En fait, nous sommes en permanence dans une course à la montée en gamme. En France, il y a 10 ans, il y avait 10 % de chambres 4 étoiles, contre 25 % aujourd’hui. Donc, il y a cette stratégie qui est construite par des gens qui ont un intérêt pour cette montée en gamme là. Dans ce contexte, rajouter un critère « durabilité » n’est pas une solution. La question se situe plutôt sur la pertinence des personnes, organisations ou structures autour de la table, pour décider de ces indicateurs. Proposer des espaces communs, c’est durable, faire du contributif aussi. Il y a bien des façons d’être durable aujourd’hui qui ne sont pas valorisées.

Quels sont les futurs projets sur lesquels vous travaillez actuellement?

Nous aimerions lancer sur les territoires des assises de l’hospitalité. L’objectif est que le territoire fasse une photo de qui est de passage sur son territoire, de qui accueille, qui n’accueille plus, et pourquoi, etc.

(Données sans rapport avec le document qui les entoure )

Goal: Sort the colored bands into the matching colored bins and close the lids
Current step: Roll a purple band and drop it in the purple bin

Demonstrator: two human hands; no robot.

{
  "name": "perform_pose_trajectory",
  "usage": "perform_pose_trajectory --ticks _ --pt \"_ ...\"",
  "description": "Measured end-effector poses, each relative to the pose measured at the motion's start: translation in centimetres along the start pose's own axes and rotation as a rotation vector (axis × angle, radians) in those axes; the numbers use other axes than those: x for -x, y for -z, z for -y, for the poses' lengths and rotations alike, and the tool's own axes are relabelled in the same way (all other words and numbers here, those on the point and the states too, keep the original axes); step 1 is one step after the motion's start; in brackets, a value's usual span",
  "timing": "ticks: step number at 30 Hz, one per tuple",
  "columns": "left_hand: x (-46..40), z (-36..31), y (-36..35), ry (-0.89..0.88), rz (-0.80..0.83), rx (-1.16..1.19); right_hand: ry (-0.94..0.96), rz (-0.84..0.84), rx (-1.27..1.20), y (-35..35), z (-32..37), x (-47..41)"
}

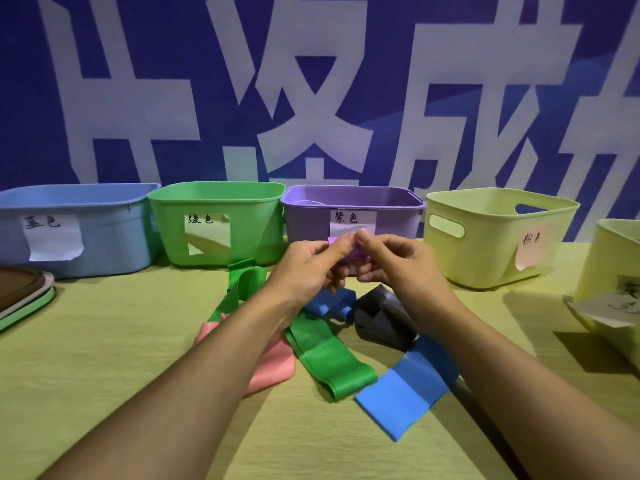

Tout cela pour être en capacité de montrer que justement, il y a des liens et qu’il y a des changements à l’œuvre, des marges de manœuvres et que ce n’est pas anodin. Nous aimerions que ces assises de l’hospitalité soient conduites avec les acteurs du tourisme et les universités des villes concernées. La Covid a rappelé que lorsque nous avons des modèles touristiques qui reposent uniquement sur la clientèle internationale, nous sommes très dépendants et donc vulnérables. Il y a eu aussi un retour partiel des salariés vers ce secteur après la période Covid pour des motifs de conditions de travail. Tout cela nous montre qu’il y a de nouveaux modèles à réinventer.